En 1914, seuls six bordels tolérés avec 38 pensionnaires subsistent dans la capitale. Mais pendant les quatre années suivantes, Bruxelles, lieu de transit des troupes allemandes vers le front, voit son nombre de prostituées exploser. La ville occupée devient le symbole de la décadence (lire à ce sujet La Prostitution à Bruxelles pendant la Grande Guerre : contrôle et pratique, de Benoît Majerus).

Applis pour rencontres sexuelles

La politique de réglementation de la prostitution instaurée au XIXe siècle est abolie en 1948. Les féministes n’ont pas pour autant obtenu gain de cause : l’acte sexuel tarifé n’est pas considéré comme un crime. Seuls le proxénétisme, l’incitation à la débauche et la tenue de maisons de débauche sont interdits par le Code pénal.
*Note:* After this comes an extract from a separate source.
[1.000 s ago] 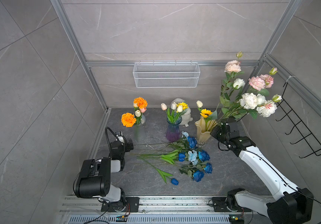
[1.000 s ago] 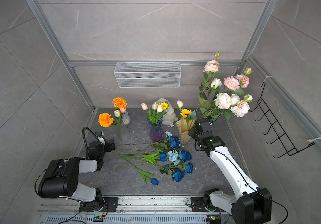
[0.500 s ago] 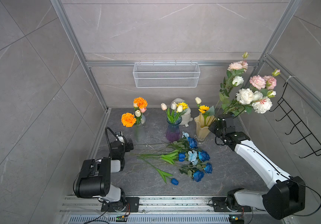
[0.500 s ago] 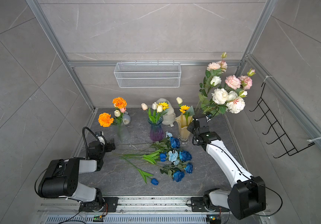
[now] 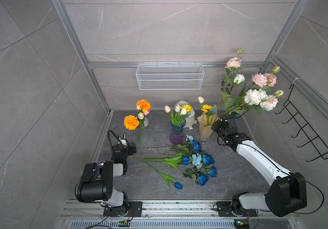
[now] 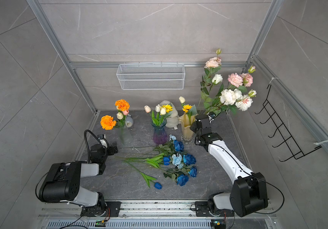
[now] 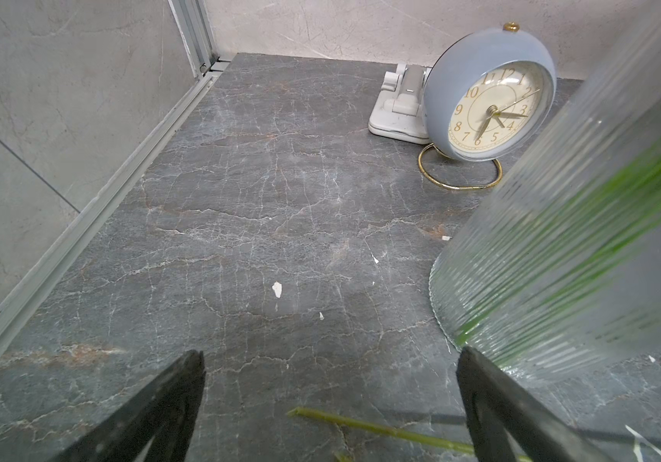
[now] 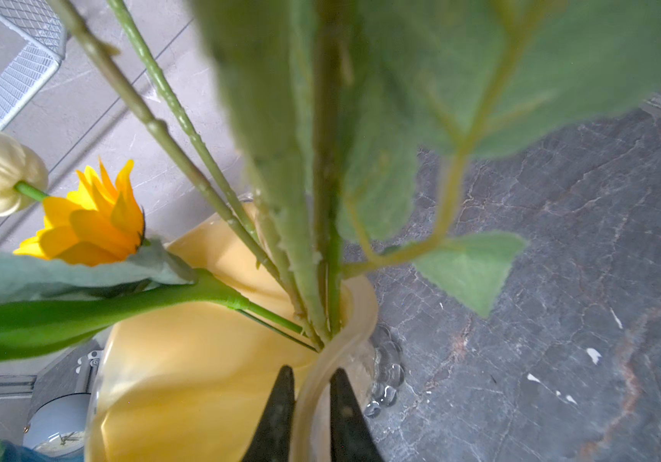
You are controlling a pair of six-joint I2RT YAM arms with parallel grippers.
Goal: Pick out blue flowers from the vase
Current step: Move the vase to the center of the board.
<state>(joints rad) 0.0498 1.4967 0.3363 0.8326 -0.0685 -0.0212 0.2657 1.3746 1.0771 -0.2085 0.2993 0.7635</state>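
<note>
Gripping the rim of the yellow vase (image 8: 201, 352) with the right fingers (image 8: 281, 408): closed narrow, with the rim wall pinched between the two black tips. Probably done to steady the vase, because of the tall pink and white flowers (image 5: 256, 97) leaning far out to one side and able to tip it. Cannot tell for sure whether one of their stems is caught too. As far as visible, just in front of the tips and not between them.

Holding the left fingers (image 7: 177, 400) spread wide and empty, low over the counter (image 5: 234, 178), just beside the ribbed glass vase (image 7: 560, 240) with the orange flowers (image 5: 131, 122). Between them only a loose green stem end (image 7: 361, 426), flat on the counter, not grasped. Looks like a resting pose, out of the way of the other arm.

Lying on the counter, in a loose heap in front of the purple vase (image 5: 177, 134) and the yellow one: the blue flowers (image 5: 197, 158), heads together, stems pointing toward the left arm. A little apart, nearer the front edge: one small blue bud (image 5: 178, 185). Put there, most likely, to separate the picked ones from the rest. No blue head found standing in any vase in both top views, so judged finished or nearly so.
</note>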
Les lieux de la sexualité dans l’espace public sont tolérés, à condition qu’ils restent dans une certaine clandestinité.

Aujourd’hui, la prostitution de rue et de vitrine marque toujours plusieurs quartiers de Bruxelles, ce qui divise responsables politiques, féministes et intellectuels.  » Les saunas, salons de massage et sex-clubs, où exercent aussi des prostituées, n’ont pas à se cacher, mais leur fréquentation n’est pas exempte de réprobation morale, pointe Gonzague Pluvinage. La sexualité de couple, même libérée des impératifs du mariage, de la reproduction et du modèle hétérosexuel, reste le modèle de référence.  » Le grand changement vient surtout d’Internet et des applis pour smarphones, qui ouvrent de nouveaux champs aux rencontres sexuelles tarifées ou non.

Une exposition consacrée aux lieux de plaisir à Bruxelles, adaptation du livre de Gonzague Pluvinage Sex in the city, se tiendra aux Halles Saint-Géry du 27 janvier au 10 mars 2017. Le sujet sera également le thème d’un  » salon littéraire  » le 20 novembre à 16 h., au salon du livre d’histoire Ecrire l’Histoire, à l’hôtel de ville de Bruxelles.